Show preview of CSV file:

In [None]:
dem_debate_tweets[['date', 'time', 'username', 'tweet', 'mentions', 'retweets_count', 'hashtags', 'link']].head(100)

## Collect tweets from a specific user and output to a JSON file with Twint

The `--username` or `-u` flag indicates scraping a specific user's tweets

The `--output` or `-o` flag indicates saving the tweets to a file

The `--json` flag indicates write the file in JSON format

### Collect tweets from @washingtonpost

In [None]:
!twint --username washingtonpost --output washington-post-tweets.json --json

### Check how many @washingtonpost tweets have been collected

In [None]:
#Your code here

### Collect tweets from @FoxNews

In [None]:
!twint -u foxnews --output fox-news-tweets.json --json

### Check how many @FoxNews tweets have been collected

In [None]:
#Your code here

### ✨ Collect tweets from a Twitter Account of your Choice ✨

In [None]:
!twint -u YOUR-TWITTER-ACCOUNT-HERE --output YOUR-FILENAME-HERE.json --json

### Collect tweets based on keyword and output to a JSON file with Twarc

In [None]:
!twarc search demdebate > dem-debate-2019-10-twarc.json

### Collect most recent tweets from a specific user and output to a JSON file with Twarc

In [None]:
!twarc timeline washingtonpost > wa-po-recent.json

In [None]:
!twarc timeline foxnews > fox-news-recent.json

In [None]:
import pandas
fox_news_tweets = pandas.read_json('fox-news-recent.json', lines=True)

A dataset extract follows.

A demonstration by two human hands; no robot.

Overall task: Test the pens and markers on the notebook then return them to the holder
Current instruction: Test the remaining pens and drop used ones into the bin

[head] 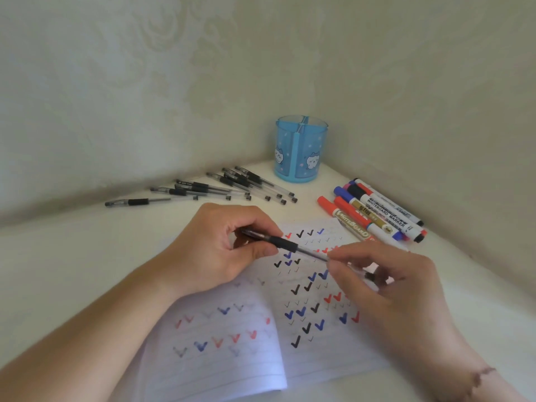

#Display columns in a Twarc-produced JSON
fox_news_tweets.columns

Show preview of JSON file sorted by date

In [None]:
fox_news_tweets[['created_at', 'full_text', 'user', 'geo', 'retweet_count', 'id_str']].sort_values(by='id_str', ascending=False).head(10)

# **Tweet Analysis**

### Twarc utilities `twarc/utils`

### Identify Top Hashtags `twarc/utils/tags.py`

In [None]:
!python twarc/utils/tags.py dem-debate-2019-10-twarc.json

### Create a Word Cloud `twarc/utils/wordcloud.py`

In [None]:
!python twarc/utils/wordcloud.py dem-debate-2019-10-twarc.json > dem-debate-2019-10-twarc.html

[dem-debate-2019-10-twarc.html](dem-debate-2019-10-twarc.html)

In [None]:
!python twarc/utils/wordcloud.py wa-po-recent.json > wa-po-recent.html

View your word cloud:

[wa-po-recent.html](wa-po-recent.html)

In [None]:
!python twarc/utils/wordcloud.py fox-news-recent.json > fox-news-recent.html

View your word cloud:

[fox-news-recent.html](fox-news-recent.html)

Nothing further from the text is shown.